No doubt there is significant bone loss and the teeth will be lost. At the same time I have quite a bit of gum regression around all of my other teeth. I have no bleeding of gums or bad breath although I have had this in the past - but since I began rinsing my mouth with salt and water, bicarbonate soda and/or hydrogen peroxide, this has stopped. My gums mostly appear a nice pink colour so I am hopeful that the disease may have been arrested somewhat.

I have made an appointment for tomorrow with a a local dentist and so of course, like so many here, I have spent the last week on Google and Youtube. While this has been terrifying at times, it has also been informative and helped me to face up to what is ahead.
Also it lead me here and I am grateful for that :)

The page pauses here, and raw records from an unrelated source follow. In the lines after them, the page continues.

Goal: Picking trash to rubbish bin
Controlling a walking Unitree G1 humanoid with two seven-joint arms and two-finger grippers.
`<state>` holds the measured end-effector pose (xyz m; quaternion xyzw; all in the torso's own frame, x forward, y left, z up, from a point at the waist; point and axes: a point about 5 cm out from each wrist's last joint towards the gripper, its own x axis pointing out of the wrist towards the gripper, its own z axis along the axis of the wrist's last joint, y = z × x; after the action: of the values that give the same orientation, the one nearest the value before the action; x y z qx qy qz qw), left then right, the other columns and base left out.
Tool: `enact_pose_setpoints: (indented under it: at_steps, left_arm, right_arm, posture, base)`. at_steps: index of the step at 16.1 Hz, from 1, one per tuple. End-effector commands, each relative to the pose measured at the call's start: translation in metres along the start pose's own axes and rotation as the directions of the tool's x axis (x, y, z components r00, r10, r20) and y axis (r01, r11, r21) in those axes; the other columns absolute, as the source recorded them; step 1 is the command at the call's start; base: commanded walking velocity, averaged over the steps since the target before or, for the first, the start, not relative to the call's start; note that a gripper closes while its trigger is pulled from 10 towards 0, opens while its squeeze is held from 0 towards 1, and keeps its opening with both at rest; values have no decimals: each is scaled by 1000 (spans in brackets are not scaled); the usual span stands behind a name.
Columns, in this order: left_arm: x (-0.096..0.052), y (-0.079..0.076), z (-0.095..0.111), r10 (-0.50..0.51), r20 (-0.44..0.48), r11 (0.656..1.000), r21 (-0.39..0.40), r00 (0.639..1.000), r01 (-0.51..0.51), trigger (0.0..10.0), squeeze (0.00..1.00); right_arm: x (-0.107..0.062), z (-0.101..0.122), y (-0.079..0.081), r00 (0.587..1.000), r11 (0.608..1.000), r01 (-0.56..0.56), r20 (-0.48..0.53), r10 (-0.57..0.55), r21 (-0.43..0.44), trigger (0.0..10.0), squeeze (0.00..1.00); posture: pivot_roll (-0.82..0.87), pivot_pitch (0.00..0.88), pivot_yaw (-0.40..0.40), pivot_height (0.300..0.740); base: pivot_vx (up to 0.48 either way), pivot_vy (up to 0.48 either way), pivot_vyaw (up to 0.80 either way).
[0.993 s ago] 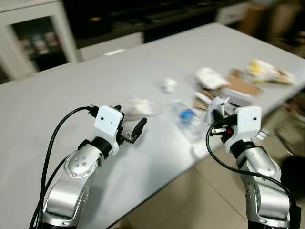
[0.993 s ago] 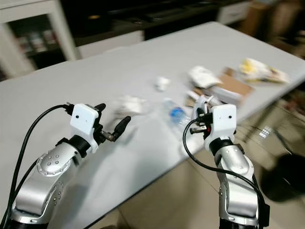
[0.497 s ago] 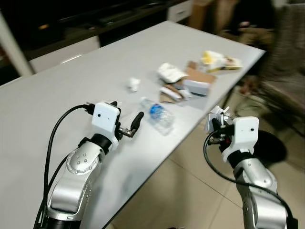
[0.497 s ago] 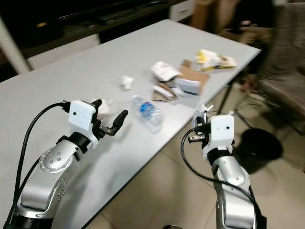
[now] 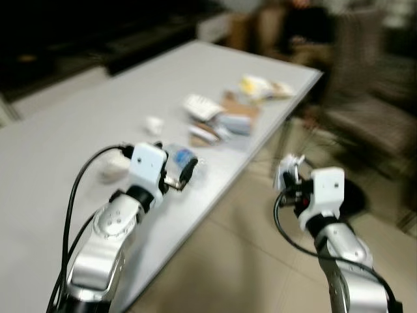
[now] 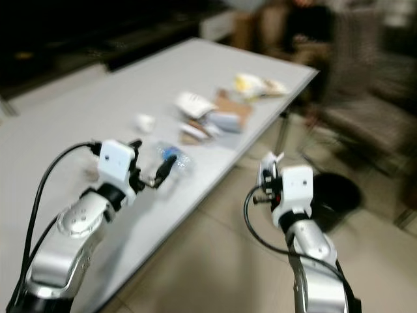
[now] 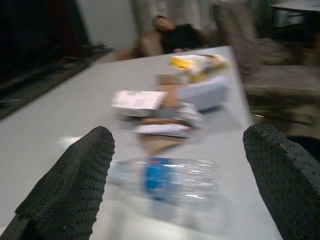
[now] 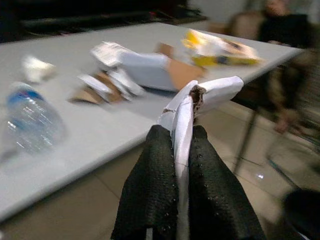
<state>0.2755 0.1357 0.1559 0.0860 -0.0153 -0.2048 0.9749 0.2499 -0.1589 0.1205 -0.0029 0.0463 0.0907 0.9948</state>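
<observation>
Tiled floor and a long grey table make up the scene, blurred by camera motion; a seated person is at the far end of the room, toward 12 o'clock.

Table: runs from 7 o'clock to 1 o'clock. Its litter lies near the edge facing the floor: a heap of cardboard and paper scraps, a yellow wrapper beyond it, a clear plastic bottle with a blue label nearer the robot, and two small white wads to the bottle's left.

Rubbish bin: a dark round shape on the floor at about 3 o'clock, off the table's edge and just beyond the right arm.

Left gripper: held over the table, fingers spread wide, nothing between them; the bottle lies just ahead of the gap.

Right gripper: raised over the floor beside the table edge, fingers pressed together on a strip of crumpled white paper, which sticks out past the tips.

Risk, as a judgement: the paper is pinched only by a thin fold, so a swing or jolt while walking could pull it free short of the bin. Letting go before the gripper is squarely above the opening would drop it on the tiles, since light paper drifts.
</observation>
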Motion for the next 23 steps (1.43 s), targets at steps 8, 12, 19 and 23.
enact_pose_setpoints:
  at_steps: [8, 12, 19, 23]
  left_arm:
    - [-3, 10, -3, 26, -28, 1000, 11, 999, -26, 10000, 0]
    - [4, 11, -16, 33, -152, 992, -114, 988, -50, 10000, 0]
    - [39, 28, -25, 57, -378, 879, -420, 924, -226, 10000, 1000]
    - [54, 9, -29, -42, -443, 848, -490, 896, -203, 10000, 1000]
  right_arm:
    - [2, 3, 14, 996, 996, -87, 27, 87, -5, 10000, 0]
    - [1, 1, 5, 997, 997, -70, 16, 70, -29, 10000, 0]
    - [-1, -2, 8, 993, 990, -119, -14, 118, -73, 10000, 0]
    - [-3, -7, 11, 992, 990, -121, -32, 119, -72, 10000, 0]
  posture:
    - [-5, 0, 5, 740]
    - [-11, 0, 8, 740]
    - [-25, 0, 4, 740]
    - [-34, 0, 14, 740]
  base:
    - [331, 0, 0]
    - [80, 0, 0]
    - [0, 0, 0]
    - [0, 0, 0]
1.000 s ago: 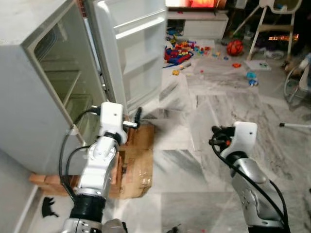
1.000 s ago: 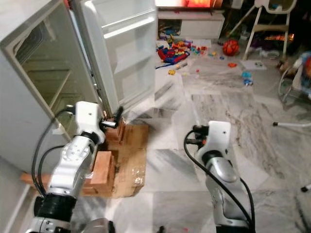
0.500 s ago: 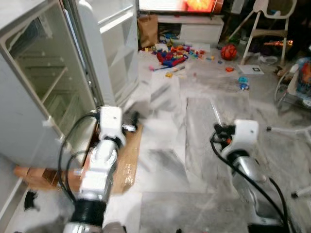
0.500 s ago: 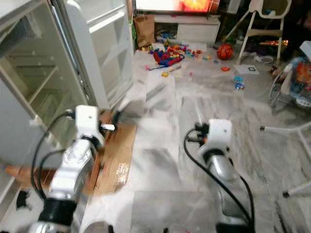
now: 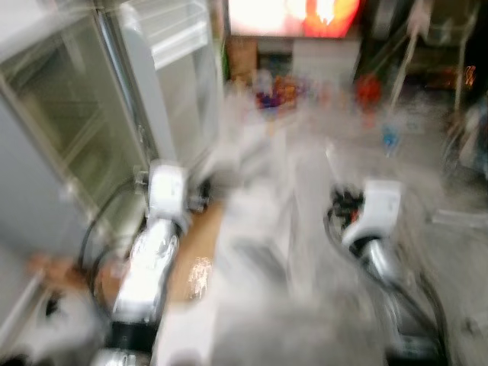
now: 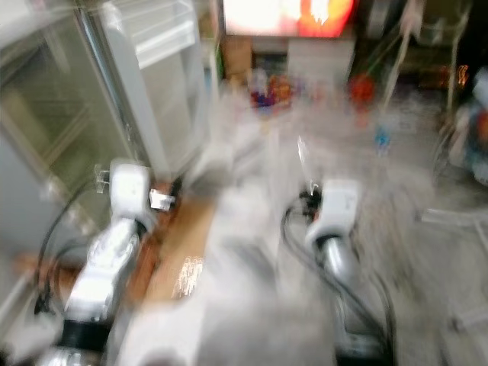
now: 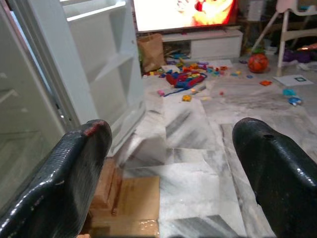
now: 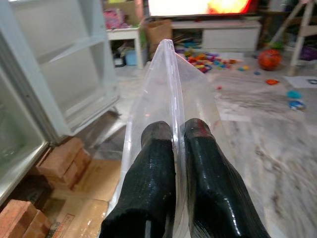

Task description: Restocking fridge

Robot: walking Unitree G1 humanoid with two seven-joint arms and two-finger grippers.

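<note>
Everything's swung blurry since before; right gripper [image 8: 171, 148] pinches a thin, floppy clear bag [image 8: 171, 89] by its edge, left gripper [image 7: 171, 163] wide.

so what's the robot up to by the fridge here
The robot is on the move beside the open fridge, and its head views are blurred. Its right claw is shut on a clear plastic bag, holding it out edge-on. Its left claw is open and holds nothing, pointing across the marble floor toward scattered toys.
</note>
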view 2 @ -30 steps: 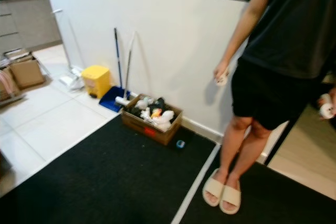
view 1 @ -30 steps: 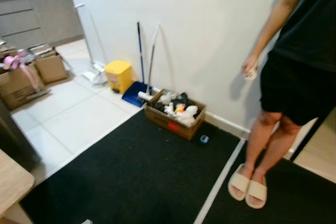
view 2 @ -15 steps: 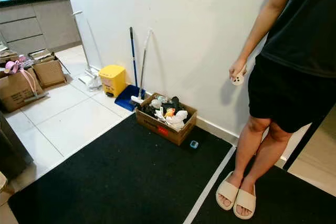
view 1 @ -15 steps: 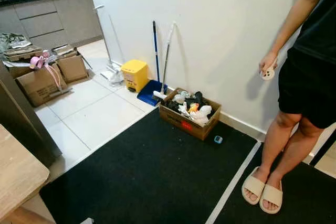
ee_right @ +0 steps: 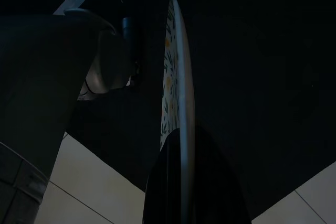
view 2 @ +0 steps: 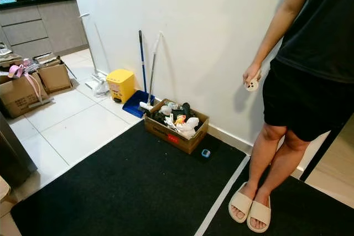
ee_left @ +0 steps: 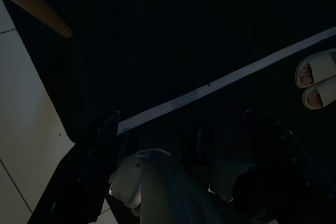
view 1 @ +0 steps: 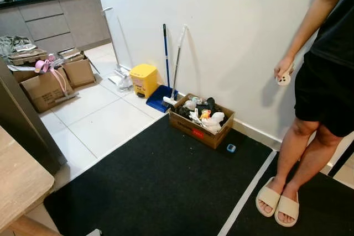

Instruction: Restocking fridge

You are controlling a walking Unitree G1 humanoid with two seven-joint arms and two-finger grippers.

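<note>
The right tool point(ee_right: 181, 145) is clamped on the edge of a flowered plate point(ee_right: 176, 77); the left tool point(ee_left: 178, 145) hangs spread and empty over the black mat point(view 1: 166, 186). Restocking looks barely begun, with no fridge nearby.

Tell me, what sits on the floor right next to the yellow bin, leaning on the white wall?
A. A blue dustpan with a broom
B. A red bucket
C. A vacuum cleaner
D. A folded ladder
A: just beside the yellow bin a blue dustpan rests on the floor tiles, its blue handle and a white broom stick propped against the white wall.
</note>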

I have decided to ask the dentist to refer me to a periodontist and I have researched and selected a few that appear to be OK. My hope is that tomorrow I can get my teeth cleaned of the tartar (and they don't fall out in the process!), X-rays taken and then take them with me to the periodontist.

Each periodontist clinic on my list is a little different from the other and offers slightly different services. I should be able to find out and compare different treatment plans and costs. One clinic does not offer gum tissue regeneration, one does, and the third one is the only surgery in my city that offers LANAP. Does this seem like a decent plan?

I am in Australia by the way and no doubt the costs are going to be astronomical even though I am in a health fund.

Sleepless night ahead for me but I really just want to start this process so I don't have the discomfort and the anxiety anymore.
 
Just 2 and a half hours to go. I surprisingly slept OK last night - I think I am just exhausted from the lead up. Couldn't help myself from more internet searching!

Have discovered that LANAP doesn't help regenerate horizontal bone loss in the jaw - and this is the most common bone loss from gum disease. Not sure if I would bother with the LANAP people now and will probably just focus on the mainstream periodontists.

I am feeling very low though and am beginning to prepare myself for the probability of full mouth extraction.:cry:

I have even resorted to Googling lists of famous people with dentures!!

In the long run though, even if I have to have full dentures, it isn't the end of the world and will be a positive step for my overall health. Living with a disease is not fun.
 
Just back from the dentist :)
I managed to time my arrival so I just had time to fill out the new patient form before I was called in to the surgery - that kept the nerves at bay a little!

My dentist talked to me at first and I explained what was happening with my gums and my fears about losing the front lower teeth if the tartar was cleaned off - she didn't think that was likely!

She took X-rays and then immediately showed them to me on the monitor. Seems as if the only major bone loss is the front four teeth and no surprises that they will likely be lost.:cry:

After that she charted my teeth - no filings needed and pockets measured at 2's and 3's (i didn't question her on that but I was truly expecting higher numbers)

The appointment was only for 45 minutes and she only had time toclean the bottom teeth. I have go back to have my upper teeth cleaned. After that she will refer me on to a local periodontist - she says he lectures at the university and I can choose not to go with him if I wish.

I couldn't get another appointment with her until early January so I can now relax a bit and enjoy Christmas - no more searching the internet!!
 
Thanks for sharing your story with us, how is everything now? How was Christmas? I am in the middle of treatment and found I had to really put worrying thoughts out of my head over Christmas.